For goodness sake ~ WAKE UP & TALK
Posted by Jon Jon on
Bloody government,talk to Simon’s and allow further extraction of sand .National trust take a hike! Will be a complete farce if we import sand into this island for building purposes let alone the costs.There are some complete idiots in this Island now!
Posted by Sarah Simon on
I have to chuckle to myself, not only to comments made by clearly an inadequate environmental minister but to those heading the National Trust.
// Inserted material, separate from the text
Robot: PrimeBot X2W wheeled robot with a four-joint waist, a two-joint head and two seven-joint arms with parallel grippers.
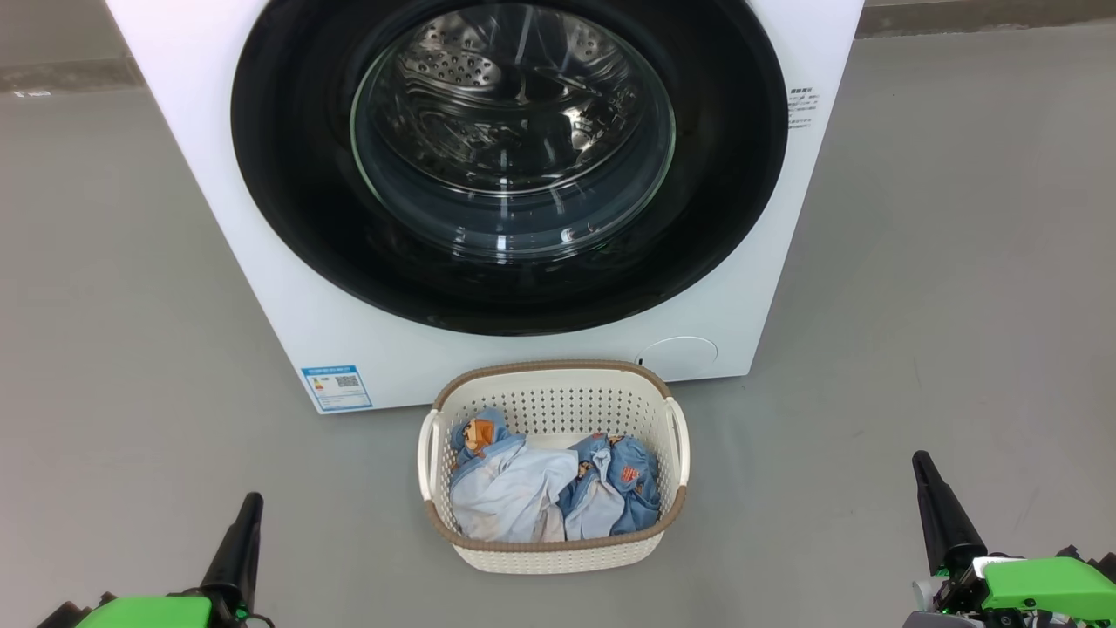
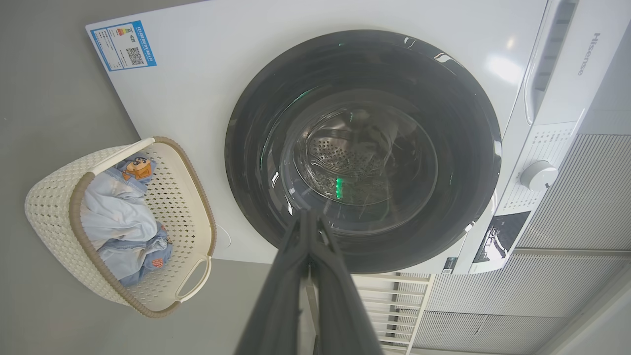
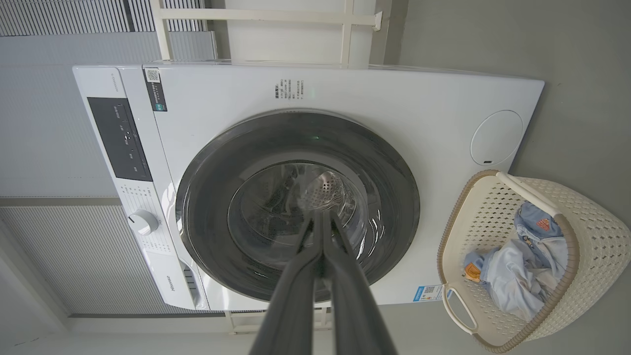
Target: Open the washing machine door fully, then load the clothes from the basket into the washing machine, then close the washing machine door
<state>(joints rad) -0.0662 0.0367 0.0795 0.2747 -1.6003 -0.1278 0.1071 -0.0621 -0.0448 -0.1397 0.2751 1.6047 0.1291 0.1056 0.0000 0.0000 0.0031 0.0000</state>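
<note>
Faces the washing machine door [image 1: 510,148], shut flush on the washing machine [image 1: 261,331], likely rigid and slick, best hooked at its rim edge, with soft clothes [image 1: 523,493] in the basket [image 1: 558,551] just before the machine, left gripper [image 1: 244,523] and right gripper [image 1: 931,501] pressed together, empty.

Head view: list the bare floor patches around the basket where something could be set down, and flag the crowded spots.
Bare floor lies left of the washing machine and basket, beyond the left tool; a similar patch lies right of them, beyond the right tool. Crowded: the narrow strip between basket and machine, and the basket itself, holding the clothes.
</note>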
Perhaps the National Trust should try looking after what they have already!!
These so called eco warriors should note that sand is fast becoming a rare commodity, yet despite having sand on their doorstep, their intention is to import sand? (not sure that complies with either being a cost effective solution or negating an unnecessary carbon footprint, we'll import someone else's scarce commodity). Next step, we will make it! I have no problem with this if the recycled materials being used are non toxic and the facilities are in place to do so. After Env. Health have failed the island on more than one occasion, lets hope they don't fail again.
Just so islanders know, Simon Sand & Gravel, at its own expense, had an environmental impact assessment of the impact to wildlife, fauna and flora. It proved that there is an abundance of wildlife in the quarry. I put this down to its ownership, the owner takes great care with his land and the wildlife that resides their, why wouldn't he?
I walk around the quarry everyday, this year I got to see a vast array of critters that I do not find elsewhere in the bay. Glow worms in their thousands, hundreds of tiny baby frogs, flocks of sand martins and swallows, the black swans that visit annually, green lizards, grass snakes, the list is endless and I have photos and footage of all should anyone be that interested. The reason for such high quantities of wildlife in the quarry is because the land is private, people and dog free, the animals can live in peace. The National Trust want this land turned back to nature??? Doesn't make any sense at all to me, the quarry has a vast amount of nature, shame the government poisoned it with PFAS!!!
Posted by Davey West on
Maybe not in Jersey but still the same hypocritical organisation that sells when it suits them. The National Trust has been criticised in a huge outpouring of anger after it agreed to sell three acres of peaceful woodland in Devon to a housing developer.
Of course the sand should come from a local source and unless you are above in a plane you would hrdly know Simons was there. The alternative looks to be expensive untried untested and stupid. Buy local.